## [Exercise goal]
Each line below needs to be printed again exactly.

☆ ☆ ☆ ☆ ☆

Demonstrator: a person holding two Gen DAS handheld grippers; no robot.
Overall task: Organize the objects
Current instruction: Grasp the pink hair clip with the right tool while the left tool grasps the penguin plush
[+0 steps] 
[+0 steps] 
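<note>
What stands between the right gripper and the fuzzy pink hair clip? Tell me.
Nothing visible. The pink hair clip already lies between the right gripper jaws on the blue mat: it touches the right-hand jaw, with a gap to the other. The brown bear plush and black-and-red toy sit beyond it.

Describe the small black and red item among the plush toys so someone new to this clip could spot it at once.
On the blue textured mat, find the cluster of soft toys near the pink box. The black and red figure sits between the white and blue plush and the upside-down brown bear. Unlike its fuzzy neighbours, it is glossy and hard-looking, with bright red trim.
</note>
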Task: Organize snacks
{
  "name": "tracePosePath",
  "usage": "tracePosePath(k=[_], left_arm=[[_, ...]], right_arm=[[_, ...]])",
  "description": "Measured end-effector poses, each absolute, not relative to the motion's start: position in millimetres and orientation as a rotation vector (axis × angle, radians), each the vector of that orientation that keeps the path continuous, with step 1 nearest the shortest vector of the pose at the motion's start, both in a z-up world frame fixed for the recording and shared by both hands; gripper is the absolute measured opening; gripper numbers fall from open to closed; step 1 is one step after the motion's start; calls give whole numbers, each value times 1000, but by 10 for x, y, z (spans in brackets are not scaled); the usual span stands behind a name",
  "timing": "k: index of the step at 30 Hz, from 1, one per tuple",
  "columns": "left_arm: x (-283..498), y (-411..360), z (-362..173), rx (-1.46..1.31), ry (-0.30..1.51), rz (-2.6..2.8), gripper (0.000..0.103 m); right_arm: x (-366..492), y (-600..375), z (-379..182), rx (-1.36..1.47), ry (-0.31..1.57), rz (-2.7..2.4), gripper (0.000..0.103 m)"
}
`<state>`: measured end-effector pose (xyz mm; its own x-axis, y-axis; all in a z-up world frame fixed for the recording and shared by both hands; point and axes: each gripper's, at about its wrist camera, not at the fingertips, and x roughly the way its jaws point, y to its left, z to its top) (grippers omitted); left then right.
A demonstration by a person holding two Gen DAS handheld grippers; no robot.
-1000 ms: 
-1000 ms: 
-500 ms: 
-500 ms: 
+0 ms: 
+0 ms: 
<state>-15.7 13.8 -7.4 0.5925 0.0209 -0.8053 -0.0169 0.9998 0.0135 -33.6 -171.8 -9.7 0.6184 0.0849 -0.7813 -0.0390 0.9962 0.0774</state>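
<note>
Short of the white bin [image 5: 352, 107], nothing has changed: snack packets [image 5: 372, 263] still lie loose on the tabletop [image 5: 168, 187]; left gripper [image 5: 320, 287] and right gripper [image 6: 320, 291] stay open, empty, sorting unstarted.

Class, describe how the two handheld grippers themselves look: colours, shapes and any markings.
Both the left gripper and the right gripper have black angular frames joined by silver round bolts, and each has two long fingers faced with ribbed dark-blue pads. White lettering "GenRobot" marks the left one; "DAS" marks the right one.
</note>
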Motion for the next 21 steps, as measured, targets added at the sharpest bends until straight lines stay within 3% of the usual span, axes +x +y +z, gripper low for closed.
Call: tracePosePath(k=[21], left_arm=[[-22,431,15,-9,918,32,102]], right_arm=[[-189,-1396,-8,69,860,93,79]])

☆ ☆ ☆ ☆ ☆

## [Task answer]
Demonstrator: a person holding two Gen DAS handheld grippers; no robot.
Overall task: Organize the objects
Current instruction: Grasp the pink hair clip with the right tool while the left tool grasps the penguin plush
[+0 steps] 
[+0 steps] 
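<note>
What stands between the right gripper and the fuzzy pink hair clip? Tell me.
Nothing visible. The pink hair clip already lies between the right gripper jaws on the blue mat: it touches the right-hand jaw, with a gap to the other. The brown bear plush and black-and-red toy sit beyond it.

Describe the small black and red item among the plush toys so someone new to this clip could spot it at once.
On the blue textured mat, find the cluster of soft toys near the pink box. The black and red figure sits between the white and blue plush and the upside-down brown bear. Unlike its fuzzy neighbours, it is glossy and hard-looking, with bright red trim.
</note>
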Task: Organize snacks
{
  "name": "tracePosePath",
  "usage": "tracePosePath(k=[_], left_arm=[[_, ...]], right_arm=[[_, ...]])",
  "description": "Measured end-effector poses, each absolute, not relative to the motion's start: position in millimetres and orientation as a rotation vector (axis × angle, radians), each the vector of that orientation that keeps the path continuous, with step 1 nearest the shortest vector of the pose at the motion's start, both in a z-up world frame fixed for the recording and shared by both hands; gripper is the absolute measured opening; gripper numbers fall from open to closed; step 1 is one step after the motion's start; calls give whole numbers, each value times 1000, but by 10 for x, y, z (spans in brackets are not scaled); the usual span stands behind a name",
  "timing": "k: index of the step at 30 Hz, from 1, one per tuple",
  "columns": "left_arm: x (-283..498), y (-411..360), z (-362..173), rx (-1.46..1.31), ry (-0.30..1.51), rz (-2.6..2.8), gripper (0.000..0.103 m); right_arm: x (-366..492), y (-600..375), z (-379..182), rx (-1.36..1.47), ry (-0.31..1.57), rz (-2.7..2.4), gripper (0.000..0.103 m)"
}
`<state>`: measured end-effector pose (xyz mm; its own x-axis, y-axis; all in a z-up world frame fixed for the recording and shared by both hands; point and axes: each gripper's, at about its wrist camera, not at the fingertips, and x roughly the way its jaws point, y to its left, z to its top) (grippers omitted); left then right.
A demonstration by a person holding two Gen DAS handheld grippers; no robot.
-1000 ms: 
-1000 ms: 
-500 ms: 
-500 ms: 
+0 ms: 
+0 ms: 
<state>-15.7 13.8 -7.4 0.5925 0.0209 -0.8053 -0.0169 0.9998 0.0135 -33.6 -171.8 -9.7 0.6184 0.0849 -0.7813 -0.0390 0.9962 0.0774</state>
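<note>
Short of the white bin [image 5: 352, 107], nothing has changed: snack packets [image 5: 372, 263] still lie loose on the tabletop [image 5: 168, 187]; left gripper [image 5: 320, 287] and right gripper [image 6: 320, 291] stay open, empty, sorting unstarted.

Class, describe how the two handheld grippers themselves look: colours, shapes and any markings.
Both the left gripper and the right gripper have black angular frames joined by silver round bolts, and each has two long fingers faced with ribbed dark-blue pads. White lettering "GenRobot" marks the left one; "DAS" marks the right one.
</note>
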Motion for the next 21 steps, as measured, targets added at the sharpest bends until straight lines stay within 3% of the usual span, axes +x +y +z, gripper low for closed.
Call: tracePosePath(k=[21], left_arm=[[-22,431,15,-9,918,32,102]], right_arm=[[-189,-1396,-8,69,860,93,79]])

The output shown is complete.